TO DO: Tell me how many lines in the data below hold the string "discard", and say nothing else.

MATERIAL PROVIDED:

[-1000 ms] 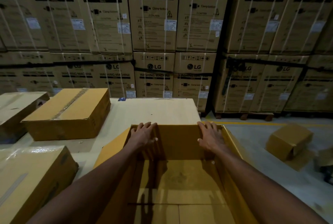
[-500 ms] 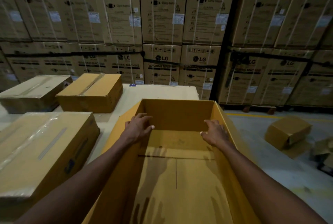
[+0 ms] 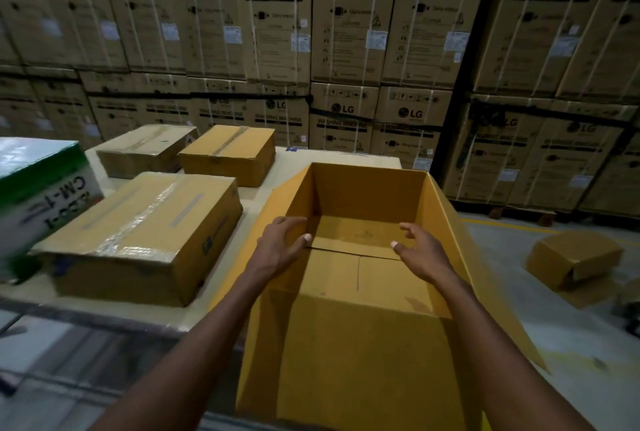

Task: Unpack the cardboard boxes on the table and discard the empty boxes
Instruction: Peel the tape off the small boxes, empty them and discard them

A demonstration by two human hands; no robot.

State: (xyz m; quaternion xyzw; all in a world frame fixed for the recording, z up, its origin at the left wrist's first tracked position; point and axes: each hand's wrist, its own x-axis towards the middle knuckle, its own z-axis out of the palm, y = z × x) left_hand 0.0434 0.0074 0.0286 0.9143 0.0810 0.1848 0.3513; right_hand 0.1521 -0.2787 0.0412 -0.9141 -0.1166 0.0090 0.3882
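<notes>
Cardboard fills the view — the open box (image 3: 360,257) sits at the near right edge of the table (image 3: 273,167), flaps up, its inside bare. A second ago both hands were pressed on its far wall; now they have drawn back toward the near side. The left hand (image 3: 280,245) rests over the left wall, fingers loosely curled; the right hand (image 3: 420,252) hovers inside, open and holding nothing. Judging by the bare floor, this box is ready to be thrown out beside the empty box (image 3: 575,257) on the floor at right. Three taped boxes (image 3: 145,233) wait at left. Far stacks (image 3: 349,14) read "LG" and "WASHING MACHINE"; a green-and-white carton (image 3: 38,188) shows "CM-1", upside down.
</notes>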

SOLUTION TO THIS PROBLEM: 2